Nitroxides are stable free radical compounds that protect against the toxicity of reactive oxygen species in vitro and in vivo. Tempol (Aldrich, Milwaukee, WI, USA) is a cell-permeable hydrophilic nitroxide and has been shown to be an in vitro and in vivo radioprotector. The limitations of Tempol as a systemic radioprotector are that it causes substantial reductions in arterial blood pressure when administered intravenously and is associated with seizure activity. Furthermore, Tempol is rapidly reduced to its hydroxylamine form, Tempol-H, which limits the period of time the active form of the nitroxide is available for radioprotection. Based on initial pharmacological and blood pressure experiments performed in mice, we hypothesized that the systemic administration of Tempol-H in vivo would lead to an equilibration between Tempol and Tempol-H that would limit the toxicity of the nitroxide and provide in vivo radioprotection. Tempol-H was administered in increasing doses via an intraperitoneal route to C3H mice. The maximally tolerated dose was found to be 325 mg/kg. The whole-blood pharmacology of Tempol-H was investigated with electron paramagnetic resonance spectroscopy. These studies demonstrated the appearance of Tempol in whole blood immediately after intraperitoneal injection, suggesting that rapid oxidation of Tempol-H to Tempol takes place in vivo. Although the peak concentration of Tempol in whole blood after administration of Tempol-H did not reach the same levels as those observed when Tempol is administered, the whole-blood levels of Tempol were similar by 10 min after injection. Tempol-H provided protection against the lethality of whole-body radiation in C3H mice at 30 d with a dose modification factor of 1.3, which is similar to the results obtained with Tempol. Hemodynamic measurements in C3H mice after intravenous injection showed that Tempol-H produced little effect on blood pressure or pulse compared with Tempol. Tempol-H is a systemic in vivo radioprotector of C3H mice and is associated with less hemodynamic toxicity than Tempol.

Introduction

The nitroxides are stable free radical compounds that have been used as spin labels for biophysical studies and have been investigated as contrast agents in magnetic resonance imaging [1], [2]. These compounds also possess antioxidant activity, protecting V79 cells against the cytotoxicity of hydrogen peroxide [3] and tert-butyl hydroperoxide [4]. Several mechanisms may account for the antioxidant activity of nitroxides, including the oxidation of reduced transition metals [3], superoxide dismutase–like activity [5], and the scavenging of other free radicals [6], [7], [8]. The nitroxides also have been shown to provide in vitro [9], [10] and in vivo radioprotection [11], [12]. One water-soluble nitroxide, Tempol, protected V79 cells against radiation in a concentration-dependent fashion. It was also shown that the reduced form of Tempol, Tempol-H (the hydroxylamine), did not provide aerobic radioprotection [9]. Other nitroxides have also been shown to provide in vitro radioprotection [10].

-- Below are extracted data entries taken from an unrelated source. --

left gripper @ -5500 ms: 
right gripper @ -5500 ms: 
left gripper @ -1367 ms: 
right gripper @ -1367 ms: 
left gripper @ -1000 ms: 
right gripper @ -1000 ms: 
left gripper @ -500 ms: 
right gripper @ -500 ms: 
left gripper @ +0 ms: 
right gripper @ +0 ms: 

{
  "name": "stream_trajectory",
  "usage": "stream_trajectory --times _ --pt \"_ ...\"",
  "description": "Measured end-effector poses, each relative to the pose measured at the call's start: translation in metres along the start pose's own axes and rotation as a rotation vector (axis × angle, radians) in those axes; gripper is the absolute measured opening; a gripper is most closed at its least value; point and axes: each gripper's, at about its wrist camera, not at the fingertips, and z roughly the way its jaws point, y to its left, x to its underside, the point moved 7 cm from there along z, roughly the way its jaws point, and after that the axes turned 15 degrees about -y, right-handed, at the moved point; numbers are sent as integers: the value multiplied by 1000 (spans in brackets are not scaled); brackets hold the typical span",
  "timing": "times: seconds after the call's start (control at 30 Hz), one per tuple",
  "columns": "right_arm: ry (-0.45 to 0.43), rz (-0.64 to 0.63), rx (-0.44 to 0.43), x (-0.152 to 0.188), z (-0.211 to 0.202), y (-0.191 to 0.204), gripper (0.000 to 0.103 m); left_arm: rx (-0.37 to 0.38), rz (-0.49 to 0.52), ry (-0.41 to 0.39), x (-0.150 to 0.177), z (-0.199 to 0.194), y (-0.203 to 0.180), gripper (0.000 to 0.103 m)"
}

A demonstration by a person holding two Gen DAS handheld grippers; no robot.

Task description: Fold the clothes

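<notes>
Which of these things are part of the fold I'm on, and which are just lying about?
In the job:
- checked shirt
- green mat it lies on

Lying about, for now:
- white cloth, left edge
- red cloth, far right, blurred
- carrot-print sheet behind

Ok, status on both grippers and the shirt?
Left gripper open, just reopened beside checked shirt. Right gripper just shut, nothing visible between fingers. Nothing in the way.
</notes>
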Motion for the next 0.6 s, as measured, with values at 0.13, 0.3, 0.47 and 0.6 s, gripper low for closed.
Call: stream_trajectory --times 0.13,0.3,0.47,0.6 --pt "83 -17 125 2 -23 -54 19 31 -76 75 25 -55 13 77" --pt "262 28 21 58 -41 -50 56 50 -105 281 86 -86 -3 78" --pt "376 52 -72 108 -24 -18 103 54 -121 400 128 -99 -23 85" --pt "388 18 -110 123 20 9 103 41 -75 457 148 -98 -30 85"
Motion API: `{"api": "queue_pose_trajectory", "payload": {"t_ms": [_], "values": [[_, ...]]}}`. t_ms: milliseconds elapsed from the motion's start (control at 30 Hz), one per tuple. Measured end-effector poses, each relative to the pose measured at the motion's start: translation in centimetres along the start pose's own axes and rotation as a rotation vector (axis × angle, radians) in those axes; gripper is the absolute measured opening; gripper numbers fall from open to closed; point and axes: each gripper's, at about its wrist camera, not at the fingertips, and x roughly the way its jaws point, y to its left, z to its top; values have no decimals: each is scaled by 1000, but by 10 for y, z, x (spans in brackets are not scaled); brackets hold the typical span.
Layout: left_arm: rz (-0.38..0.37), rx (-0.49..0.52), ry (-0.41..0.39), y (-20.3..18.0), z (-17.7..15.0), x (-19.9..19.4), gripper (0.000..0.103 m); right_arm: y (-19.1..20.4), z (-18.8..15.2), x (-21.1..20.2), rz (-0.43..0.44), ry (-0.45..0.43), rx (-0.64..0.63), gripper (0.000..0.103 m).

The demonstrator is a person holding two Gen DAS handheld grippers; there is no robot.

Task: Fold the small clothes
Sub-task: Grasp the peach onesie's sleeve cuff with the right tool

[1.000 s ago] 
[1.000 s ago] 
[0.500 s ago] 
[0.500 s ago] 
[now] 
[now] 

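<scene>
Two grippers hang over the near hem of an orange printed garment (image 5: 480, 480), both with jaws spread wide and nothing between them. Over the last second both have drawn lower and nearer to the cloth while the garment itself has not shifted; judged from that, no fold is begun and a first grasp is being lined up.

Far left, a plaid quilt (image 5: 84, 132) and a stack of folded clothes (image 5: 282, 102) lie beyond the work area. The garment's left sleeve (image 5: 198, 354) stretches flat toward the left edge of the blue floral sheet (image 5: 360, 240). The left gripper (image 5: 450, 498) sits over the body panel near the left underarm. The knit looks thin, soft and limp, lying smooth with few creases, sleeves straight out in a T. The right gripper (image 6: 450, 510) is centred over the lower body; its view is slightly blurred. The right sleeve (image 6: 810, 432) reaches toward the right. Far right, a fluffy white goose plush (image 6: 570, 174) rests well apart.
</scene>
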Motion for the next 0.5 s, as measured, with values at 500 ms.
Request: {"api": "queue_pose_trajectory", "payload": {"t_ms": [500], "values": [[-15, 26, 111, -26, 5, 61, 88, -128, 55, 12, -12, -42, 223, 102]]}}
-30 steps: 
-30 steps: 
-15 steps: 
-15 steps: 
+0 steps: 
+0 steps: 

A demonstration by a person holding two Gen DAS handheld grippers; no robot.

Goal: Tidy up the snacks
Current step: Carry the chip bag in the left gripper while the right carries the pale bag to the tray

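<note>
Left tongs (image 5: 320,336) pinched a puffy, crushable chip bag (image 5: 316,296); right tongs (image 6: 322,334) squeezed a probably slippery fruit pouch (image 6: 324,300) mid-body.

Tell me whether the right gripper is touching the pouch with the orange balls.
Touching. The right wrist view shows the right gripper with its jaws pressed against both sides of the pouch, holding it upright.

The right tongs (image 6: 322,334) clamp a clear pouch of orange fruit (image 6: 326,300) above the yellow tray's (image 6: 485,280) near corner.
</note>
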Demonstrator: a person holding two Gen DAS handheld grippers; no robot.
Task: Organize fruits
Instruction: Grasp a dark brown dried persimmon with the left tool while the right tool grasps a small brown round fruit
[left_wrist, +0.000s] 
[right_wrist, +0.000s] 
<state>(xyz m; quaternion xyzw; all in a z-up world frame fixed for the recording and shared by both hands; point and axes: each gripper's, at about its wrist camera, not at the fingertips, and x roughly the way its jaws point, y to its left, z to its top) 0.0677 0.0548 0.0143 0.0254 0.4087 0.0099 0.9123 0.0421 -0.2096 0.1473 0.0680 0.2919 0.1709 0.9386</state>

It has been demonstrated that Tempol protects C3H mice against the lethality of whole-body radiation at 30 d [11]. In this study, the maximally tolerated dose of Tempol was administered intraperitoneally (ip) to mice 5 to 10 min before whole-body radiation. The LD50/30 dose (the dose of radiation that causes 50% lethality 30 d after radiation) was 9.97 Gy in the Tempol-treated mice and 7.84 Gy in the saline-treated mice. The dose modification factor (DMF) (i.e., the LD50/30 dose in the Tempol-treated group divided by the LD50/30 dose in the control group) was found to be 1.3. Subsequent experiments have identified other in vivo nitroxide radioprotectors [12].

The importance of nitroxide in vivo radioprotection was enhanced by studies that evaluated the differential protection of normal tissue (bone marrow) compared to that of tumor tissue [13]. Using growth delay in the radiation-induced fibrosarcoma (RIF-1) tumor, no significant difference in tumor control with radiation was observed between Tempol-treated and saline-treated mice [13]. Full x-ray dose-response experiments showed a TCD50/30 value of 37 Gy for Tempol-treated mice and 41 Gy for saline-treated mice [13]. The mechanism of differential radioprotection seems to be the differential bioreduction of Tempol to the hydroxylamine, which occurs to a greater extent in tumor than in bonemarrow [13], [14].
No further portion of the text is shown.